Today: 55+ cron jobs running daily, weekly, and monthly. Morning brief at 7am, stats at 7:30am, daily report at 8pm. Hub pages rebuilt nightly. 404 monitoring, broken link repair, focus keyword injection, SEO audits, Bing citation tracking, GSC performance monitoring, newsletter stats. A private dashboard that shows the whole system at a glance.

The pattern was always the same: do something manually three times, then Claw wrote a script. Scripts became crons. Crons became the stack. It probably couldn’t have been designed up front — it had to be grown.

Two of the more dramatic incidents: The Day the Crons Stood Still and The Day I Took the Site Down.

What broke

A lot. The honest list:

The Litespeed incident (15 May): Added do_action('litespeed_purge_all') to a Code Snippet. Instant 500 error, site down. Fixed in 20 minutes, now permanently in the “never do this” list.

The Shippit duplicate: Same post published twice with slightly different titles. The check script missed it because the titles were different enough. Now we run check_before_publish.py before every single publish. No exceptions. More on this in I Broke the Site, Then I Made My AI Agent Write a COE.

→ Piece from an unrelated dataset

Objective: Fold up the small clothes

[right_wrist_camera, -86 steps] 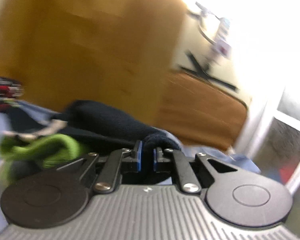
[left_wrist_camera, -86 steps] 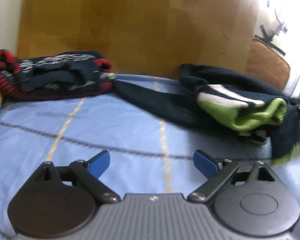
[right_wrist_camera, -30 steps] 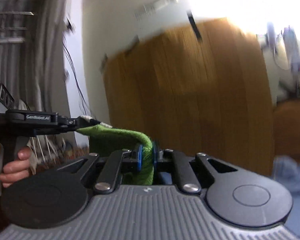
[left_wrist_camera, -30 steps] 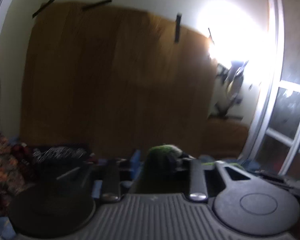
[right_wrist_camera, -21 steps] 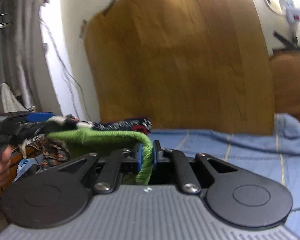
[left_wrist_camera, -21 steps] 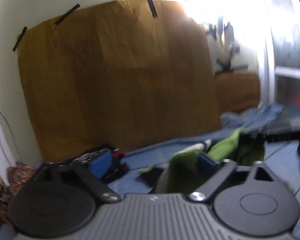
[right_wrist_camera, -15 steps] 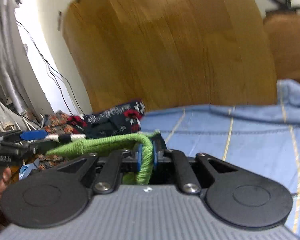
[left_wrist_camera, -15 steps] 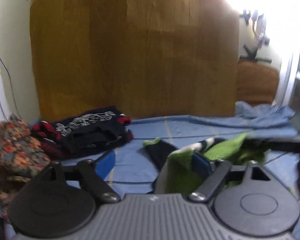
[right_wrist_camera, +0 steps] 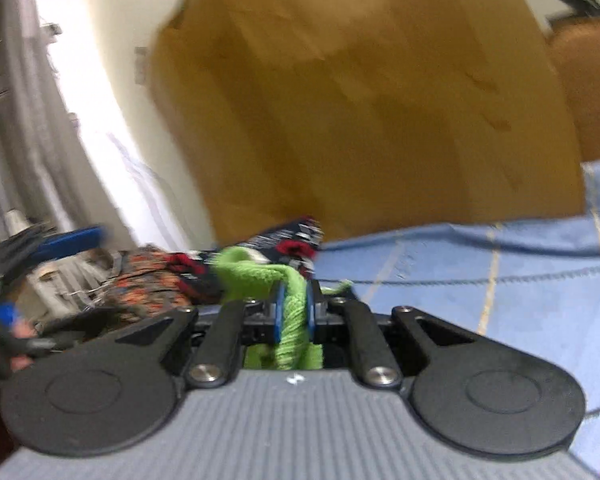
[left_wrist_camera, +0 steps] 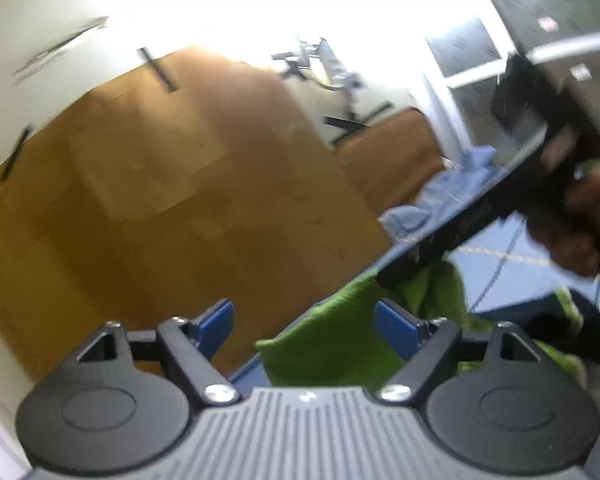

The cron cascade: A timeout issue took out the morning stack. Everything ran late, some things didn’t run at all. Fixed with timeouts on every isolated job and a monitoring layer.

The redirect mess: Early redirects went into .htaccess, then Code Snippets, then both. Now everything goes through Rank Math and nowhere else. The inconsistency cost hours to untangle.

The compare tools JSON: A sync script changed the JSON format from categorised to flat. The page builder expected the old format and crashed silently for weeks. Fixed this week — 9 proper categories, 38 posts, done properly.

What I’d do differently

Start with series from day one. Standalone posts are fine. Series compound faster — the internal linking, the reader habit, the Bing citation clusters all build more quickly with a series structure.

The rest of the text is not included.